Well, some of them do, anyway, and it is hard to summon up much righteous indignation at the thought of it. Outrage is better directed at the micrometer-minded measurement freaks who don't realise that, by demanding and getting higher statistical results, they are producing not better-educated children but children who are better trained to pass particular tests – and teachers who have developed better strategies at getting them through them.

That one of those strategies should be cheating is nothing to be pleased about, but it shouldn't come as a surprise. Far more dishonest than any pitiful attempts to pick up a few marks on behalf of pupils is the Government's claim that the statistics generated by its tests reflect real improvement. Since 1995, the number of children reaching the target grade in English and maths has risen from less than 50 per cent to nearly 75, but independent assessments by the University of Durham and the National Foundation for Educational Research show minimal improvement or none. The discrepancy is a perfect example of Professor Goodhart's law in action: "Statistical regularity will tend to collapse," he wrote, "once pressure is placed upon it for control purposes."

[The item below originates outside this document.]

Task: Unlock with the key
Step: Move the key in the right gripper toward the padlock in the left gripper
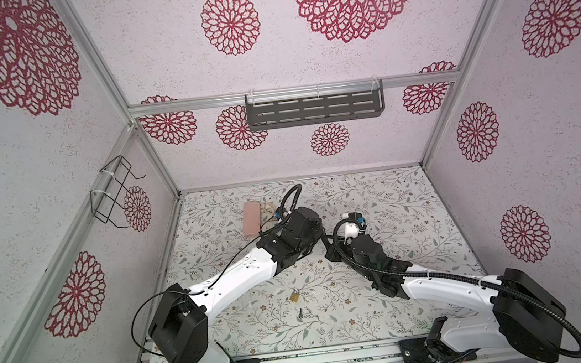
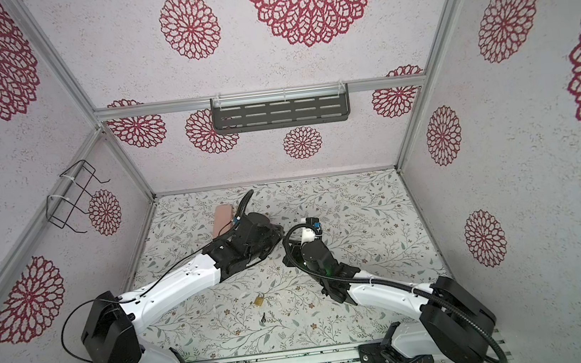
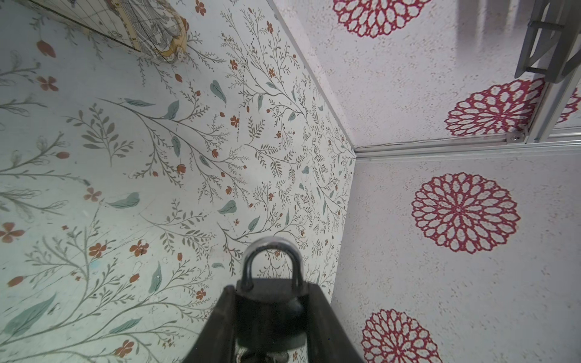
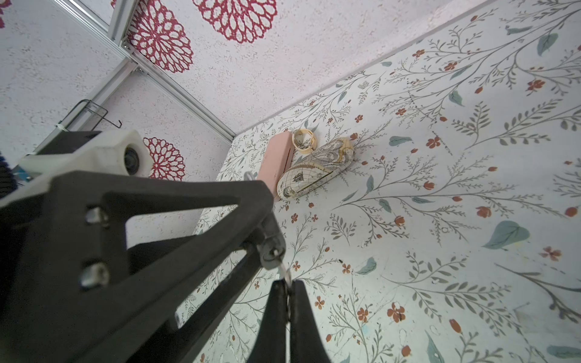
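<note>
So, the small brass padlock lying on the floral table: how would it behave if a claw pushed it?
The small brass padlock seems to lie flat on the floral table, so it would probably slide rather than roll. Being metal, it is likely rigid and heavy for its size. Its shiny body might slip from a light pinch.

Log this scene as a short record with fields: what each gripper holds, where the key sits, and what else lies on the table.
left gripper: shut on black padlock, shackle looks closed
right gripper: shut on key
key position: tip at the padlock's keyhole, seemingly inserted
loose on table: brass padlock; small dark item, likely a key
far left of table: pink case, map-print case
</note>
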Available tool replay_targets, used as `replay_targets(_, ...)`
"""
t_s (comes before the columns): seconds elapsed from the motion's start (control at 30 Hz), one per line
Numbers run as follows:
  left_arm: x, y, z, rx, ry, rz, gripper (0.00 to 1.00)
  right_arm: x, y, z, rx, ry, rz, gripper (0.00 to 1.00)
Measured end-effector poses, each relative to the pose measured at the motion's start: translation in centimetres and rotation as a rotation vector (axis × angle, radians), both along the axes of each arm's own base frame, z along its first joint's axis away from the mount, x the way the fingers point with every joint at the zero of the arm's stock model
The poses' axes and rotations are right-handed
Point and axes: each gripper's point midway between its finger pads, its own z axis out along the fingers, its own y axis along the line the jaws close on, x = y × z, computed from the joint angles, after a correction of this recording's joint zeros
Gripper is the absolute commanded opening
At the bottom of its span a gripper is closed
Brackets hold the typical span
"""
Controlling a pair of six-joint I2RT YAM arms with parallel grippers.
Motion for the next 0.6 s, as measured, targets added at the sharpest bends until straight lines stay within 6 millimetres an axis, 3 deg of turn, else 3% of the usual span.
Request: replay_targets(0.6,0.37,0.30,0.27,-0.083,-0.042,0.044,0.00,0.38,0.43,0.94,0.223,0.158,0.059,0.00)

And control is what contemporary education is all about. By choosing to exercise it through testing, the Government might get the results it requires, but those results are about as genuine as the compliments addressed to the emperor with no clothes, or the protestations of love made by the daughters of King Lear. Worse, when a system values only what is measurable, it allows little time, energy or incentive to do anything else. Education should be for the whole of life, not just for the part of it that will be spent in employment. My son has worked hard, and his A-level grades might very well turn out to be better than mine. Whether they are or they aren't, I shall be proud of him. But at my school, I was far better educated. His generation has missed out on much.